Collected data:

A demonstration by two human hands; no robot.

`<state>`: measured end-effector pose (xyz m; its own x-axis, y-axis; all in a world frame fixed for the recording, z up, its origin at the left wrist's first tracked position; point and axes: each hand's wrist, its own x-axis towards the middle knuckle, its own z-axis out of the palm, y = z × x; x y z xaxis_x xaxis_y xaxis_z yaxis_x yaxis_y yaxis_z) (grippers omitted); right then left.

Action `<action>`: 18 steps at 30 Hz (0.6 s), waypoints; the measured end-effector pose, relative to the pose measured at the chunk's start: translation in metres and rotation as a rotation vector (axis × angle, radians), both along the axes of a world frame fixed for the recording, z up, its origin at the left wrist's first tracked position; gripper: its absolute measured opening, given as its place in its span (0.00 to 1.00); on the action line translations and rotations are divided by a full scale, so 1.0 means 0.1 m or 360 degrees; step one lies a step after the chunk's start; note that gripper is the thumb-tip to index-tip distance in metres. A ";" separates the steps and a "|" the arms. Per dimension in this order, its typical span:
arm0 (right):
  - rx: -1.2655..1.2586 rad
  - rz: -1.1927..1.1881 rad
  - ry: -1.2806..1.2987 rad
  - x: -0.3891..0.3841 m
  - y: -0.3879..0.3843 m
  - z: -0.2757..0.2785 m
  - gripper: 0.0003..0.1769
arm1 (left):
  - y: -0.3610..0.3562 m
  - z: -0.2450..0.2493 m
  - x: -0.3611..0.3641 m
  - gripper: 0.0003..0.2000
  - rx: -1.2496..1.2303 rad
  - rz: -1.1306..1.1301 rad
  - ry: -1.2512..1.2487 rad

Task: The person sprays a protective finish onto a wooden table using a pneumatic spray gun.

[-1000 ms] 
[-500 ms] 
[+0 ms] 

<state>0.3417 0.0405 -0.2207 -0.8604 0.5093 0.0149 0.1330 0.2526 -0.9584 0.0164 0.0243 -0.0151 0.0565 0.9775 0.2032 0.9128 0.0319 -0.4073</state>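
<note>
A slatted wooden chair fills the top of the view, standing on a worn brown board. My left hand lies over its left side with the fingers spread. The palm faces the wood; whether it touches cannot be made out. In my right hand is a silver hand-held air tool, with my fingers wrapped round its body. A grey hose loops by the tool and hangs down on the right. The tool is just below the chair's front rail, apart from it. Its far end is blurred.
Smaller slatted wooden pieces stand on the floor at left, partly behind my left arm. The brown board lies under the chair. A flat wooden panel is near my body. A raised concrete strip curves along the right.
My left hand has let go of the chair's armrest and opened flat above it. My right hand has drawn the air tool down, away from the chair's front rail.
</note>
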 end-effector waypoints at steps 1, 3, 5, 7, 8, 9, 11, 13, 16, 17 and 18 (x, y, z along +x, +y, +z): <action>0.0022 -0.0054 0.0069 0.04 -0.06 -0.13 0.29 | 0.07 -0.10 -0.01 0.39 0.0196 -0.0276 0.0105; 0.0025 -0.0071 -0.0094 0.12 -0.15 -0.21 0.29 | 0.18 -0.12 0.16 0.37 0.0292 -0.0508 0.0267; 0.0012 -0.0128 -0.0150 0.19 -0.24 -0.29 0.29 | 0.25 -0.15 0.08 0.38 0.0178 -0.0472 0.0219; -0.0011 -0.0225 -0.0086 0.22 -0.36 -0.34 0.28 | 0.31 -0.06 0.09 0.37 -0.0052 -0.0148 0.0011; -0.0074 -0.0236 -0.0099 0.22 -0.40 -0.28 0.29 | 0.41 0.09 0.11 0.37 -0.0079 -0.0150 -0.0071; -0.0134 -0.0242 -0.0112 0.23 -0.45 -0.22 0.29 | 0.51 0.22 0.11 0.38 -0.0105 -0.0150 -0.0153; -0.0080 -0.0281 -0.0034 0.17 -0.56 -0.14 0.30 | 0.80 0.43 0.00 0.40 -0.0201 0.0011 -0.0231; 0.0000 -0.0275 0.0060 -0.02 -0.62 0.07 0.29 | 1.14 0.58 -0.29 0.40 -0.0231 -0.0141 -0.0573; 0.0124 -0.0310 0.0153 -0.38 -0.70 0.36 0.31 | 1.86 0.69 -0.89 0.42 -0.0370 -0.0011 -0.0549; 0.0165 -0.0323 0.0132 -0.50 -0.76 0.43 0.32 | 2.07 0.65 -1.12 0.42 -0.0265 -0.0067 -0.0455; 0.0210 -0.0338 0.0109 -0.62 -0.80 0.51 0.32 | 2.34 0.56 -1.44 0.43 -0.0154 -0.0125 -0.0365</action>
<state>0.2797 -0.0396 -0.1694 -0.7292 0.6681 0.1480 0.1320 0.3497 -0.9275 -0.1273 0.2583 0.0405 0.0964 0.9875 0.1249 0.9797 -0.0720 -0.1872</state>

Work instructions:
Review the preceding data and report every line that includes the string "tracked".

Result of this exercise:
`<state>`: measured end-effector pose (xyz m; its own x-axis, y-axis; all in a world frame fixed for the recording, z up, its origin at the left wrist's first tracked position; point and axes: each hand's wrist, its own x-axis towards the middle knuckle, its own z-axis out of the palm, y = z × x; x y z xaxis_x xaxis_y xaxis_z yaxis_x yaxis_y yaxis_z) (grippers omitted); right then left.
Action `<action>`: 18 steps at 30 Hz (0.6 s), waypoints; the measured end-effector pose, relative to the pose measured at the chunk's start: translation in metres and rotation as a rotation vector (axis × angle, radians), both along the axes of a world frame fixed for the recording, z up, its origin at the left wrist's first tracked position; gripper: its absolute measured opening, given as its place in its span (0.00 to 1.00); on the action line translations and rotations are divided by a full scale, so 1.0 means 0.1 m or 360 degrees; step one lies a step after the chunk's start; note that gripper is the thumb-tip to index-tip distance in metres. A ";" separates the steps and a "|" the arms. Per dimension in this order, its typical span:

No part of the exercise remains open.